WHAT IS NEEDED: Repeat the listing exactly. Do not carry over any pictures.
····················
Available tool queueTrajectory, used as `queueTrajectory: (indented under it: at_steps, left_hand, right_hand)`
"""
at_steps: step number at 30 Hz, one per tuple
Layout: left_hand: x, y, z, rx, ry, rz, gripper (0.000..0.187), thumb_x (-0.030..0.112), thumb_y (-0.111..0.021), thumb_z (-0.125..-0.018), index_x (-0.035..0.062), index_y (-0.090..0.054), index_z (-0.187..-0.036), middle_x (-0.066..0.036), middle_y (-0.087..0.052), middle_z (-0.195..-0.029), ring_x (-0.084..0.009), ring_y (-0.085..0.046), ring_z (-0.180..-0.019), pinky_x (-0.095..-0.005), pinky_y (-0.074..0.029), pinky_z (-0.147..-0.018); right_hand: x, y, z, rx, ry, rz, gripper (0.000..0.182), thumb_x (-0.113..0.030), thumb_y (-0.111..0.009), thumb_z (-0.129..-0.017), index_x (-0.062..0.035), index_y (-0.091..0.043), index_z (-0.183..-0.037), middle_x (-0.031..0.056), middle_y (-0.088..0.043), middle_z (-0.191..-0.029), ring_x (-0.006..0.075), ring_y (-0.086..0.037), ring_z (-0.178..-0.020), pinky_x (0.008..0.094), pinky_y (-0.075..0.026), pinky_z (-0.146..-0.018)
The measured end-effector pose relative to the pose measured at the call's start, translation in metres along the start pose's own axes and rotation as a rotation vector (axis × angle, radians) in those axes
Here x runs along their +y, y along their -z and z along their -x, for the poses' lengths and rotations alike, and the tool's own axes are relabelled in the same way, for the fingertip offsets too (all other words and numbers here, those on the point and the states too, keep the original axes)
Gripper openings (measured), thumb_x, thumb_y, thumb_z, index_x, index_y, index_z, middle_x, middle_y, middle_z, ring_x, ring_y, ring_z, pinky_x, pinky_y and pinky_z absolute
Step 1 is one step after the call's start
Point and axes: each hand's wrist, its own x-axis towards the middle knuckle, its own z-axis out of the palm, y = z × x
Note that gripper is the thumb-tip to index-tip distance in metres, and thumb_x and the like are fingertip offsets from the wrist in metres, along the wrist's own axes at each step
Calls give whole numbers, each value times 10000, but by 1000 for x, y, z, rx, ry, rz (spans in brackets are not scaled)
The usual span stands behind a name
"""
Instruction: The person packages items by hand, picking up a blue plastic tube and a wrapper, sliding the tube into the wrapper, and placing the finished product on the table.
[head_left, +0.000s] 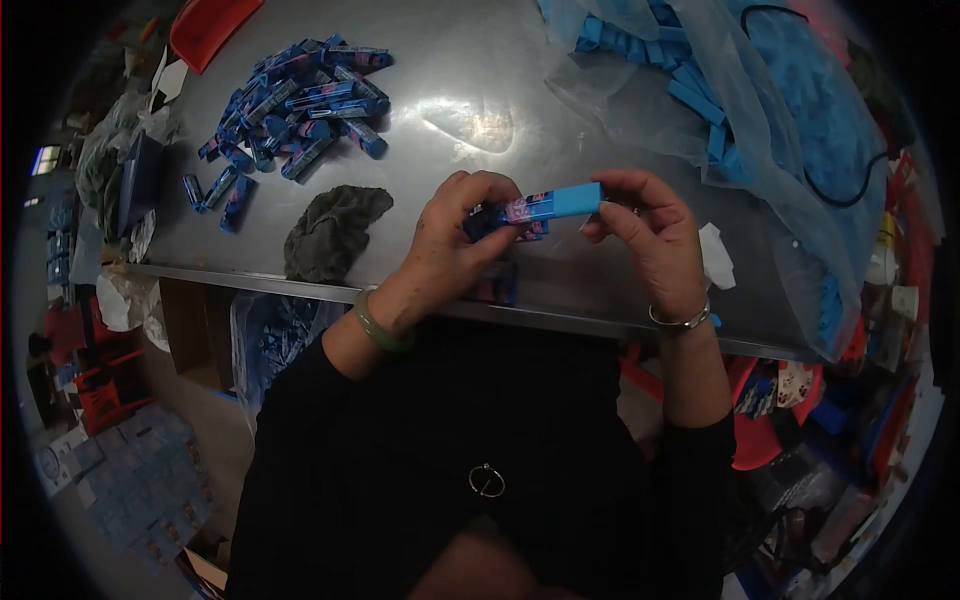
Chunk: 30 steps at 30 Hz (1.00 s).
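My left hand (455,230) is closed around a small printed blue tube (527,208). At least one more printed piece shows below it between the fingers, partly hidden. A plain light-blue cap (575,200) sits on the tube's right end. The thumb and forefinger of my right hand (655,235) pinch the cap's outer end, with the other fingers curled behind. Left of my hands lies a crumpled dark grey-green cloth (335,232). Beyond it is a loose heap of similar printed blue tubes (300,100). More printed pieces (497,284) lie under my left wrist, mostly hidden.
A large clear plastic bag (745,110) holding light-blue pieces (695,95) spreads over the metal table's (440,60) right side. A white scrap (716,257) lies near my right wrist. At the far left corner is a red tray (212,32). Below the table's edge stands a cardboard box (197,330).
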Motion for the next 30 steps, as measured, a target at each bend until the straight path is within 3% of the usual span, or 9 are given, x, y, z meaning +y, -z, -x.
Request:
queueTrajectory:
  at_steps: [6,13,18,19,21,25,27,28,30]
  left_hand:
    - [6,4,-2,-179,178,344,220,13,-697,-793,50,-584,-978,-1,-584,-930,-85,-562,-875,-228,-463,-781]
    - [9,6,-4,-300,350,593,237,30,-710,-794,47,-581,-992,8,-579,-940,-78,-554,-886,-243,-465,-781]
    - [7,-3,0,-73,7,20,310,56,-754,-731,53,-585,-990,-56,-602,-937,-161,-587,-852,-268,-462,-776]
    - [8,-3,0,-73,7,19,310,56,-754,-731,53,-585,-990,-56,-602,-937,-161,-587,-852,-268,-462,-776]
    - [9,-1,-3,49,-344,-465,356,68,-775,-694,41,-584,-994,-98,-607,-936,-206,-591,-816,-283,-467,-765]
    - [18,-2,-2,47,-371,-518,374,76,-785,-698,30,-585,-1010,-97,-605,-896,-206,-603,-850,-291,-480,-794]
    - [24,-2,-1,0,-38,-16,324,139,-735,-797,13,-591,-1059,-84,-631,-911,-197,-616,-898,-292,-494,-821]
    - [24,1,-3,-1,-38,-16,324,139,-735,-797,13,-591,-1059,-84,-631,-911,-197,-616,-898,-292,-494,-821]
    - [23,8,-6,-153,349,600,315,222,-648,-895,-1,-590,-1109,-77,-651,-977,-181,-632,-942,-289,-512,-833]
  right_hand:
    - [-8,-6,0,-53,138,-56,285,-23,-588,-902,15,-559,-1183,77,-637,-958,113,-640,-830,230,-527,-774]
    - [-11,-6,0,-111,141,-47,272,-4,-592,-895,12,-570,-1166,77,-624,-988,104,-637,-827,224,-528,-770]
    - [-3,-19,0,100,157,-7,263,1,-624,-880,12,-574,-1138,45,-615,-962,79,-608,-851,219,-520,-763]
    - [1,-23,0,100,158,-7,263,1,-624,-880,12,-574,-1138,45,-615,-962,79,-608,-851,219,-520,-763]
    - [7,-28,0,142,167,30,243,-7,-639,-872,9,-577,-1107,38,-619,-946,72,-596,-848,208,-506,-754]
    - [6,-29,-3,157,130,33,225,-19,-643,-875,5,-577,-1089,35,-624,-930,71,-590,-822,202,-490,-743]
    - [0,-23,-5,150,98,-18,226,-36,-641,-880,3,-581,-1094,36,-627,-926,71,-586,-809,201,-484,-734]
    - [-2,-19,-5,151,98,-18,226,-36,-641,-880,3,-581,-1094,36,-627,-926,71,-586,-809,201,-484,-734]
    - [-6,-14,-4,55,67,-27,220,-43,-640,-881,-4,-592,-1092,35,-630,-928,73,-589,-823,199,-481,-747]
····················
WRITTEN ANSWER:
Available tool queueTrajectory, used as `queueTrajectory: (indented under it: at_steps, left_hand, right_hand)`
"""
at_steps: step number at 30 Hz, one per tuple
Layout: left_hand: x, y, z, rx, ry, rz, gripper (0.000..0.187), thumb_x (-0.030..0.112), thumb_y (-0.111..0.021), thumb_z (-0.125..-0.018), index_x (-0.035..0.062), index_y (-0.090..0.054), index_z (-0.187..-0.036), middle_x (-0.066..0.036), middle_y (-0.087..0.052), middle_z (-0.195..-0.029), ring_x (-0.084..0.009), ring_y (-0.085..0.046), ring_z (-0.180..-0.019), pinky_x (-0.095..-0.005), pinky_y (-0.074..0.029), pinky_z (-0.147..-0.018); right_hand: x, y, z, rx, ry, rz, gripper (0.000..0.182), thumb_x (-0.113..0.030), thumb_y (-0.111..0.009), thumb_z (-0.129..-0.017), index_x (-0.062..0.035), index_y (-0.091..0.043), index_z (-0.183..-0.037), middle_x (-0.031..0.056), middle_y (-0.088..0.043), middle_z (-0.191..-0.029), ring_x (-0.006..0.075), ring_y (-0.086..0.037), ring_z (-0.178..-0.020), pinky_x (0.008..0.094), pinky_y (-0.075..0.026), pinky_z (-0.146..-0.018)
The measured end-effector pose relative to the pose measured at the call's start, translation in metres along the start pose's own axes and rotation as a rotation vector (axis × angle, radians) in those axes
Here x runs along their +y, y along their -z and z along their -x, for the poses' lengths and rotations alike, and the tool's own axes are relabelled in the same way, for the fingertip offsets too (all other words and numbers here, those on the point and the states too, keep the original axes)
Gripper openings (measured), thumb_x, thumb_y, thumb_z, index_x, index_y, index_z, middle_x, middle_y, middle_z, ring_x, ring_y, ring_z, pinky_x, pinky_y and pinky_z absolute
Step 1 is one step after the call's start
Point and axes: each hand's wrist, its own x-axis towards the middle knuckle, its own z-axis out of the palm, y = z × x
Note that gripper is the thumb-tip to index-tip distance in metres, and thumb_x and the like are fingertip offsets from the wrist in metres, along the wrist's own axes at each step
Calls give whole numbers, each value times 10000, but by 1000 for x, y, z, rx, ry, rz (spans in brackets are not scaled)
The usual span stands behind a name
"""
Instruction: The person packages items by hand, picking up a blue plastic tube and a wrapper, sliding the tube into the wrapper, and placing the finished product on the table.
[head_left, +0.000s] 
Chunk: 30 steps at 30 Hz (1.00 s).
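My left hand (455,230) is closed around a small printed blue tube (527,208). At least one more printed piece shows below it between the fingers, partly hidden. A plain light-blue cap (575,200) sits on the tube's right end. The thumb and forefinger of my right hand (655,235) pinch the cap's outer end, with the other fingers curled behind. Left of my hands lies a crumpled dark grey-green cloth (335,232). Beyond it is a loose heap of similar printed blue tubes (300,100). More printed pieces (497,284) lie under my left wrist, mostly hidden.
A large clear plastic bag (745,110) holding light-blue pieces (695,95) spreads over the metal table's (440,60) right side. A white scrap (716,257) lies near my right wrist. At the far left corner is a red tray (212,32). Below the table's edge stands a cardboard box (197,330).
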Motion for the next 30 steps, as measured, a target at each bend until the straight path is within 3% of the usual span, or 9 are given, x, y, z meaning +y, -z, -x.
Request:
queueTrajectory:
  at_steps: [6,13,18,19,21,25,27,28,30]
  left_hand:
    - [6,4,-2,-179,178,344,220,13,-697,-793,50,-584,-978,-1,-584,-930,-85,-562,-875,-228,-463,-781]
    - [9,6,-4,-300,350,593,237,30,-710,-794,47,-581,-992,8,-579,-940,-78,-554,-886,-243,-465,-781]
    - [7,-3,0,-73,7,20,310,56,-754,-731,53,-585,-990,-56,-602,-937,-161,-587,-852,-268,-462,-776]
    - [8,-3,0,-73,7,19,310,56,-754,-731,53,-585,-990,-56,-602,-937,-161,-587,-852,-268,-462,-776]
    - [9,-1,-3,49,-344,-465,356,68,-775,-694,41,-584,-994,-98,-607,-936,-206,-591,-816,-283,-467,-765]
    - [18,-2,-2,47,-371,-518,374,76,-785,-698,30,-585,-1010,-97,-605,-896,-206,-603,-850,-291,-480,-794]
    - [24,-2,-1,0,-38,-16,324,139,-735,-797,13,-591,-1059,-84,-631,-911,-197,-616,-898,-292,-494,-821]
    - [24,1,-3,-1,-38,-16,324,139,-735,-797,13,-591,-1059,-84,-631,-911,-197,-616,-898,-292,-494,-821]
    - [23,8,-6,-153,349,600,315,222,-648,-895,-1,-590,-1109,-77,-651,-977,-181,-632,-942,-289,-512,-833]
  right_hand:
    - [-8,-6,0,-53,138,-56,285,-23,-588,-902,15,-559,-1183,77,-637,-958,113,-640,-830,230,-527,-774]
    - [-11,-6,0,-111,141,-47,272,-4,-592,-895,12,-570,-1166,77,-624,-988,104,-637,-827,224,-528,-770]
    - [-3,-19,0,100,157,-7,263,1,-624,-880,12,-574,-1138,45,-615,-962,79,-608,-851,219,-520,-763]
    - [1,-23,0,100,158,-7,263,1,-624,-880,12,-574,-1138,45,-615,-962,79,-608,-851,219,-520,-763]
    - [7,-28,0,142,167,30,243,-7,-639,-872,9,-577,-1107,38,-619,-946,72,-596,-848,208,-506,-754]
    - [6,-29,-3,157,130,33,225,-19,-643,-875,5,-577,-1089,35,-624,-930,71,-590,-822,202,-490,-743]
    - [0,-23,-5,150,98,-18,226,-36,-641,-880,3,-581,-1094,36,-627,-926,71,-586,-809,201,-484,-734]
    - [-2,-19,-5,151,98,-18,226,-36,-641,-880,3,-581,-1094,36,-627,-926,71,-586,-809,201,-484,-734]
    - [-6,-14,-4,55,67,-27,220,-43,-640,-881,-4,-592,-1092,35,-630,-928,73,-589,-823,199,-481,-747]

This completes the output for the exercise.